А отец, может, и не узнает. Электронный пропуск мне выдадут только завтра, так что система мой запоздалый приход не зарегистрирует, а охранники вряд ли доложат генеральному директору, что его дочь с обеда вернулась на несколько минут позже. Осмелев, я даже завернула по дороге в магазин, купила бутылочку с водой и пакетик с фруктовыми леденцами.
Я уже подошла к крыльцу, как двери здания распахнулись и мне навстречу вышел отец. У закона подлости сбоев не бывает.
Хорошо хоть, отец куда-то спешил, цепляться не стал, но позже, дома, клокотал, наверное, целый час, пока Вера его не увела.
22
Отец, видать, не только мне гайки подкрутил, но и Соболеву. Потому что тот и впрямь взялся за меня всерьёз. Рыжего, ну то есть, Славу обязал обучить меня минимальным офисным навыкам.
За неделю с лишним я запомнила, кого и как зовут, подружилась с рекламщицей Мариной, научилась пользоваться МФУ*. Причём не просто на кнопочки нажимать, но и менять, допустим, картридж или извлекать из его нутра зажёванную бумагу.
(* МФУ - многофункциональное устройство; включает в себя сканер, копир, принтер и факс)
Ещё усвоила, что если в аутлук нажать «ответить всем», то твоё сообщение все и получат. Так что, когда пишешь Рыжему, чтобы он вместе с Соболевым отстал от тебя, а уж тем более когда обсуждаешь Соболева с Мариной, надо быть очень, очень осторожной.
Такие вот у меня практические достижения.
Хуже обстояло с теорией, точнее, с информацией. Соболев решил, что мне жизненно необходимо знать всё про отцовскую компанию от истории возникновения до особенностей производства.

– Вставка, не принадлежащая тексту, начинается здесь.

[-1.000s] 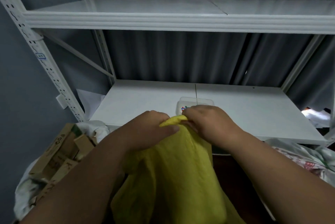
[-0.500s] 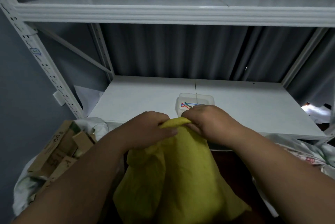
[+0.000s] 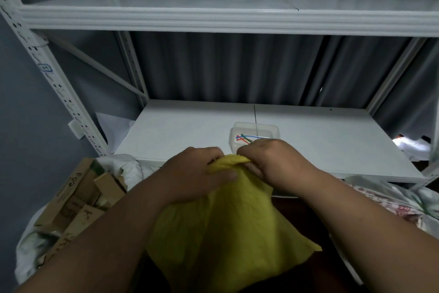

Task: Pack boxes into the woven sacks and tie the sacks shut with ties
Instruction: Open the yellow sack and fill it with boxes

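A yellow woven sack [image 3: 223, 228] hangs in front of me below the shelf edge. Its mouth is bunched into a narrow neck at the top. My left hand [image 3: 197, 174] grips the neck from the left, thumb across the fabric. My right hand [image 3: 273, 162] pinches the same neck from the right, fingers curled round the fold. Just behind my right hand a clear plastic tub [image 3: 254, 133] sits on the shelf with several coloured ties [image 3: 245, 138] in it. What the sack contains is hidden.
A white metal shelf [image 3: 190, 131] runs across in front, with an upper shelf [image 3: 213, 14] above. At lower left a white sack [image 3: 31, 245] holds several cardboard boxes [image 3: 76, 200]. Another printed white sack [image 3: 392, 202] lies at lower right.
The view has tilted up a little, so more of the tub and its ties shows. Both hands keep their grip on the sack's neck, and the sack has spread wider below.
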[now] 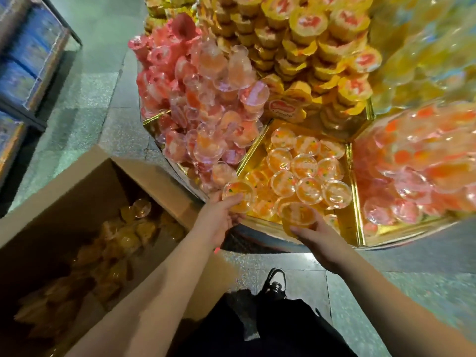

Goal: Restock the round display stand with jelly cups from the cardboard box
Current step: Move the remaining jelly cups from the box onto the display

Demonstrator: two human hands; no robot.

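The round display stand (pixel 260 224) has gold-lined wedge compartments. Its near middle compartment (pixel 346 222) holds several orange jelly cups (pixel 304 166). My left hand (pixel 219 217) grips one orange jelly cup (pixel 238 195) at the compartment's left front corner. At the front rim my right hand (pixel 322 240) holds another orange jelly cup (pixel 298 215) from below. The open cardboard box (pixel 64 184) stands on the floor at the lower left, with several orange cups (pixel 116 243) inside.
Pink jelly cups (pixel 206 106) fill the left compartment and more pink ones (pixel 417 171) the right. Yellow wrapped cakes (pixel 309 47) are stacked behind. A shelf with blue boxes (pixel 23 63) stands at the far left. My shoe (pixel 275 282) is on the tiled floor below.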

И если историю я ещё худо-бедно освоила, хотя ума не приложу, зачем мне знать, допустим, в каком году произошло слияние завода металлоконструкций и завода машиностроения. Или же когда внедрили новые технологии и запустили новые серии. Ну да ладно, кое-как запомнила и отчиталась.

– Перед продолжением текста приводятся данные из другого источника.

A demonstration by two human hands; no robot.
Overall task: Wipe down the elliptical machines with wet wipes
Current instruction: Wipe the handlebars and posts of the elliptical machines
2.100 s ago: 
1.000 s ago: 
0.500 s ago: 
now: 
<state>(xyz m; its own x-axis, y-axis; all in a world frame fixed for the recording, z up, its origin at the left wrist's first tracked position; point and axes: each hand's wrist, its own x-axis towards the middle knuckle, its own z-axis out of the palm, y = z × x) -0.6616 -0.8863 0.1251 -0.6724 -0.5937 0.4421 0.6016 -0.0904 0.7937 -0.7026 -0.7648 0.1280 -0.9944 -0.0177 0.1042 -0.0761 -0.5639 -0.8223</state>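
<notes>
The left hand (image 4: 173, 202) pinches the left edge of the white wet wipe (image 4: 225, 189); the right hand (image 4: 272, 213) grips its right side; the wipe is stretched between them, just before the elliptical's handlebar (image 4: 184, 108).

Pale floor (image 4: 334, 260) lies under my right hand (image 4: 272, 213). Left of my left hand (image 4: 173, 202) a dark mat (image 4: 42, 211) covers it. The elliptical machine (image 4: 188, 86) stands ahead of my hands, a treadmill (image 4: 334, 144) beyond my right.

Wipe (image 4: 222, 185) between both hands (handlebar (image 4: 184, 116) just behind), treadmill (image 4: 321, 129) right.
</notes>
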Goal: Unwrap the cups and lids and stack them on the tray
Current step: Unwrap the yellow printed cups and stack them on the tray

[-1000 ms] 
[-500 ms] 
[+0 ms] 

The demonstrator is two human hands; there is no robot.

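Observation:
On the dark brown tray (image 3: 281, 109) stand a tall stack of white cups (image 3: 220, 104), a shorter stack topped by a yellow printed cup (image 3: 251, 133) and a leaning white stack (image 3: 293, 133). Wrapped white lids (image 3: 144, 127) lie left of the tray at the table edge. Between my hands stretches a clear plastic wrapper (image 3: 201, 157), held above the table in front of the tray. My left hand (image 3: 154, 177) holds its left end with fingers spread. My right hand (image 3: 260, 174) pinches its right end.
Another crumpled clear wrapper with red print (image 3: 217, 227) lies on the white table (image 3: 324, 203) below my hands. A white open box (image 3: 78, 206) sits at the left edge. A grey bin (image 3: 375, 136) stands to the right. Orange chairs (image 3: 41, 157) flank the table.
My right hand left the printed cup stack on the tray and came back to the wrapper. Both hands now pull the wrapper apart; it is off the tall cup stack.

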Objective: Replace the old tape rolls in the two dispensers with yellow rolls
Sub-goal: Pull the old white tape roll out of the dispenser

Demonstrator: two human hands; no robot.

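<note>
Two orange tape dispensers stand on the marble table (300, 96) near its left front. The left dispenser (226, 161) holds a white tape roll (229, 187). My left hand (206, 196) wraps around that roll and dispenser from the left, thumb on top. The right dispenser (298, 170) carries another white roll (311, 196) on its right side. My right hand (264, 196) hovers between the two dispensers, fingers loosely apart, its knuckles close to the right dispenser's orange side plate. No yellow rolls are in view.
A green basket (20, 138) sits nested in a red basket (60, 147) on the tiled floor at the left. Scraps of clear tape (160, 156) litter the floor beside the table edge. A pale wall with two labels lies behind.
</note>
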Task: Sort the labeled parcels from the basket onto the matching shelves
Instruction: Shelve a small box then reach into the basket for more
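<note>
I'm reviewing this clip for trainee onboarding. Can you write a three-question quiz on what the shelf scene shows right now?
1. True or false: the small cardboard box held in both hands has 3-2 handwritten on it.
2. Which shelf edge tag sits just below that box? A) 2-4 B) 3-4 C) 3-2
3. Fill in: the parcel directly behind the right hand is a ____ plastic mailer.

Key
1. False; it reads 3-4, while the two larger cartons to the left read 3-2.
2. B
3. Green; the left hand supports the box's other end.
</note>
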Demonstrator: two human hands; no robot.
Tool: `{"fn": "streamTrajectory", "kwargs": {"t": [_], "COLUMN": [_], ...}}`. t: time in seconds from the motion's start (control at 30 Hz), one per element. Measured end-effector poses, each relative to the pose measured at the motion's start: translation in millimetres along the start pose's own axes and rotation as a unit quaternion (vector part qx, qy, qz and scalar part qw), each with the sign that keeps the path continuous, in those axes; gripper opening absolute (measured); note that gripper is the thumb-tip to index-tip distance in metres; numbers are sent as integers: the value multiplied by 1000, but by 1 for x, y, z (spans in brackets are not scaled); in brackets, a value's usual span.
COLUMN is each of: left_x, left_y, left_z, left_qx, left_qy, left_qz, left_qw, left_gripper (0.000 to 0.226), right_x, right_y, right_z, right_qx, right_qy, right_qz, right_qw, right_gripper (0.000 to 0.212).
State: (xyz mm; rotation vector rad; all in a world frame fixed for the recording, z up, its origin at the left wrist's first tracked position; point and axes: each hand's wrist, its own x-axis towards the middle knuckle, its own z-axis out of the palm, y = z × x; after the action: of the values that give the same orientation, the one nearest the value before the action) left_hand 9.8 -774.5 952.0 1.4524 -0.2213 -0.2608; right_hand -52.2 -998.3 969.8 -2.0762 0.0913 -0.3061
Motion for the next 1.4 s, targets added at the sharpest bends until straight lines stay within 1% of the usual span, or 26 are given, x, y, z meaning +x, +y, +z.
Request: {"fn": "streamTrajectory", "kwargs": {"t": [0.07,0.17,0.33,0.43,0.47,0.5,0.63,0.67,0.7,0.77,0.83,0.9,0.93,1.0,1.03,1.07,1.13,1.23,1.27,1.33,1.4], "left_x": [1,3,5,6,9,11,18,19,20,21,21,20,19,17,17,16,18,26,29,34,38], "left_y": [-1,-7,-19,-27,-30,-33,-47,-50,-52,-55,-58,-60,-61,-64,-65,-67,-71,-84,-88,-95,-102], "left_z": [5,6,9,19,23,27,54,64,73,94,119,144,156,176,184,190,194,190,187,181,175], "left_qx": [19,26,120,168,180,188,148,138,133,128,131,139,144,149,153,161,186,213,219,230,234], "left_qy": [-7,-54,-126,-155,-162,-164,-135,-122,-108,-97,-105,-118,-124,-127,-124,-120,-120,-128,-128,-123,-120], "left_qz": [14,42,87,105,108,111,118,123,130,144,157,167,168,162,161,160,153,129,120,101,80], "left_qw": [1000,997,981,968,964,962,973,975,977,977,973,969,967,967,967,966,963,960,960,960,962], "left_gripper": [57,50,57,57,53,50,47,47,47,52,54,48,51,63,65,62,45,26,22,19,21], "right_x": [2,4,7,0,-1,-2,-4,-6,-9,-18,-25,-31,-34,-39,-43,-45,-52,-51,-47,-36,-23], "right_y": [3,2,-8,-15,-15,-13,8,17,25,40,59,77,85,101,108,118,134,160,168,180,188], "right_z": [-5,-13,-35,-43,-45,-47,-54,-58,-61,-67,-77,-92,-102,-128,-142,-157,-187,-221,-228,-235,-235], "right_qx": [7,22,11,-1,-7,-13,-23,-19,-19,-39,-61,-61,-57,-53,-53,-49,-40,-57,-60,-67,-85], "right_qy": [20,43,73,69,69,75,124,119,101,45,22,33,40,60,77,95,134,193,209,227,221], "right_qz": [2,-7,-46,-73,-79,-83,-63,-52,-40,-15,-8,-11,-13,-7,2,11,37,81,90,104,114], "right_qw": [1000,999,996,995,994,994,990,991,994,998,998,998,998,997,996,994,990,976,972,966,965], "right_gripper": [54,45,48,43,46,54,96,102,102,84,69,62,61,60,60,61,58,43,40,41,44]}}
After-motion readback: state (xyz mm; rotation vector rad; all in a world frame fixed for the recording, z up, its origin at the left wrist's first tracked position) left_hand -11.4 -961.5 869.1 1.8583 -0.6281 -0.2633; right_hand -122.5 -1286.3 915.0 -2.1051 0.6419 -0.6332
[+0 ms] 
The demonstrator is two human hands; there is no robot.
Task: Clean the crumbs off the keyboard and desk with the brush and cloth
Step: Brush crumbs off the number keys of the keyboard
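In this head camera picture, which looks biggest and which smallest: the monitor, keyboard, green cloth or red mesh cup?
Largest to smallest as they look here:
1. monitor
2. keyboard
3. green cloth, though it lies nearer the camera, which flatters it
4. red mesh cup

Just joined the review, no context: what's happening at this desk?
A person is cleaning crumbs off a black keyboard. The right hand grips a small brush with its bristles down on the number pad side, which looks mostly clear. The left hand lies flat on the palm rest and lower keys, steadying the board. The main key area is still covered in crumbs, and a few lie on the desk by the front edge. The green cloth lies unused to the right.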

Однако вопросы производства – это для меня дремучий-дремучий лес. Ну, выпускают что-то металлическое и ладно. Зачем мне знать, как и что? Какая мне польза оттого, что я буду понимать разницу между одноочковыми дюкерами и многоочковыми? Все эти траверсы, анкеры, скобы, опоры, рамы, эстакады – оно мне как вообще может пригодиться?

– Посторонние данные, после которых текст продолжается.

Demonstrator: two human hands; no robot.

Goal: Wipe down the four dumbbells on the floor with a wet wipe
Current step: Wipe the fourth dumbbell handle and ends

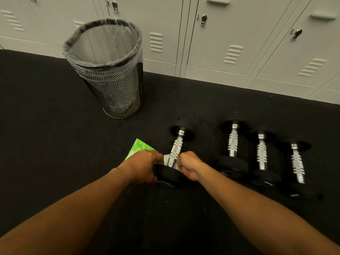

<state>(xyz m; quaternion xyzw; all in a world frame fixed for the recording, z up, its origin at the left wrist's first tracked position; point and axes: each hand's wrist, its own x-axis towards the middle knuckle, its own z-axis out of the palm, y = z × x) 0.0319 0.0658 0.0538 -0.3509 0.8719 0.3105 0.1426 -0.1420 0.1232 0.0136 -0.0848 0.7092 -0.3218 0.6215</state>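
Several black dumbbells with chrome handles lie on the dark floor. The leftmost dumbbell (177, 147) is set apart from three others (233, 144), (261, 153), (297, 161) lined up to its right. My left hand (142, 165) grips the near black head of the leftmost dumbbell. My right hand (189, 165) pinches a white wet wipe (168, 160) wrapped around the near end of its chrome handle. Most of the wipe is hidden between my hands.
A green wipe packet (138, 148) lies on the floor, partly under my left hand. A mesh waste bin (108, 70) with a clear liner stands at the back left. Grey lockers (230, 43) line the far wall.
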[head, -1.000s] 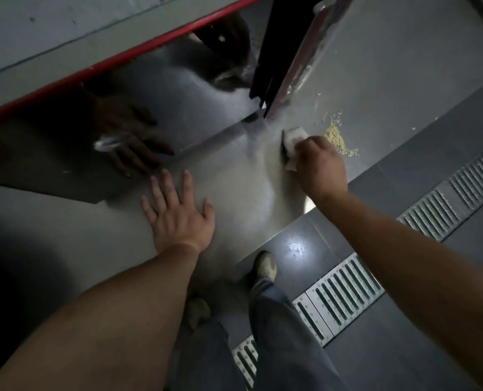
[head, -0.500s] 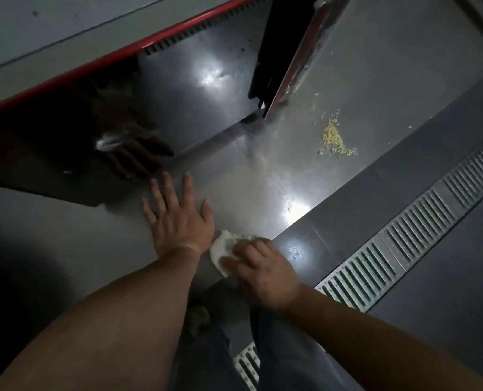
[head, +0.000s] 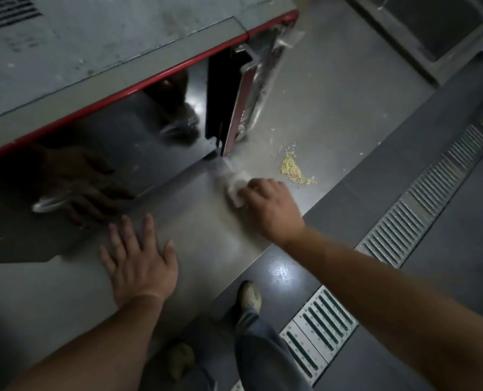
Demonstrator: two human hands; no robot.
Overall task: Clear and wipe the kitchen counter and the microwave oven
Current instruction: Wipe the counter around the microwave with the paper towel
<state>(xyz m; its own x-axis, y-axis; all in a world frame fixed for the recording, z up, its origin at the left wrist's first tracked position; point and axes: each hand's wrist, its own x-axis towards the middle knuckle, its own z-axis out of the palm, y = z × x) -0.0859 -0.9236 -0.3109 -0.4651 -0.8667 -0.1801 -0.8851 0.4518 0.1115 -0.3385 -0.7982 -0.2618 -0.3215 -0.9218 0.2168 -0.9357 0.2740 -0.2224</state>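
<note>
Dark grey tiled floor (head: 446, 292) is running along the right side and lower part of the view, its joints showing faintly. A metal drain grate (head: 420, 210) is crossing it diagonally from lower centre to upper right, its slotted panels lying end to end. A bright patch of reflected light (head: 278, 270) is glinting on a floor tile near the grate. A recessed steel basin (head: 432, 26) is occupying the upper right corner, only partly showing. Overall lighting is staying dim, with deep shadow gathering at the lower left (head: 14, 320).
</note>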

Но Соболев оставался глух к логике и к моему отчаянию. Каждый день, ближе к вечеру, вызывал меня в свой кабинет и нагружал по полной программе. Заставлял читать, запоминать, отвечать на муторные вопросы. К концу второй недели я уже возненавидела этот дурацкий завод.
Сообщения от Соболева, а вызывал он меня через локальный чат, рождали какое-то двойственное ощущение.
С одной стороны, темы наших бесед – это скука смертная. А с другой… ближе к пяти я уже ждала, когда всплывёт в нижнем углу экрана окошко с неизменным «Анжела, зайди». И когда оно наконец всплывало, внутри всё как будто натягивалось звенящей струной.
Я силой воли заставляла себя оставаться невозмутимой и не мчаться сию секунду на шестой этаж. Выжидала пять минут, потом только поднималась к нему, а по пути непременно наведывалась в уборную – инспектировала свой внешний вид, там зеркало во всю стену.